The listing below should be written out again word for word, please.

####################

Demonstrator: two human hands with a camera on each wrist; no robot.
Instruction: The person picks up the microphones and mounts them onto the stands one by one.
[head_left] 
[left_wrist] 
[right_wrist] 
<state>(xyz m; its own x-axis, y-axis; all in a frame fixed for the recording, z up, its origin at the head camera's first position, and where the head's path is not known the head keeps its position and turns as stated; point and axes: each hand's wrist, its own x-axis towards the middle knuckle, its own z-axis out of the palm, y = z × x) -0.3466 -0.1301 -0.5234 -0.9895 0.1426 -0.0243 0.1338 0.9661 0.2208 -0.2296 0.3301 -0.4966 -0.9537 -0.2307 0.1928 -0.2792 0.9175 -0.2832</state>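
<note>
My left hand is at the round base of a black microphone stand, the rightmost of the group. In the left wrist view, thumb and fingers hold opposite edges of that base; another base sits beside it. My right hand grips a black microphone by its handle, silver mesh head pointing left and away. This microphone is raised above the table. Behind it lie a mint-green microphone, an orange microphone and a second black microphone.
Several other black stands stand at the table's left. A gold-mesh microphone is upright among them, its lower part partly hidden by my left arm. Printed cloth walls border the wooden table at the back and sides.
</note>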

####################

ANSWER BELOW:
Demonstrator: two human hands with a camera on each wrist; no robot.
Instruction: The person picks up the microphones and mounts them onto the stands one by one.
[head_left] 
[left_wrist] 
[right_wrist] 
<state>(xyz m; its own x-axis, y-axis; all in a frame fixed for the recording, z up, its origin at the head camera's first position, and where the head's path is not known the head keeps its position and turns as stated; point and axes: each hand's wrist, its own x-axis towards the middle knuckle, its own z-axis out of the palm, y = z × x) -0.3466 -0.1301 -0.5234 -0.9895 0.1426 -0.0243 0.1338 0.9661 0.2208 -0.2296 0.3301 -0.4966 -0.9537 -0.2307 0.1928 -0.2792 0.9175 -0.2832</state>
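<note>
My left hand is at the round base of a black microphone stand, the rightmost of the group. In the left wrist view, thumb and fingers hold opposite edges of that base; another base sits beside it. My right hand grips a black microphone by its handle, silver mesh head pointing left and away. This microphone is raised above the table. Behind it lie a mint-green microphone, an orange microphone and a second black microphone.
Several other black stands stand at the table's left. A gold-mesh microphone is upright among them, its lower part partly hidden by my left arm. Printed cloth walls border the wooden table at the back and sides.
</note>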

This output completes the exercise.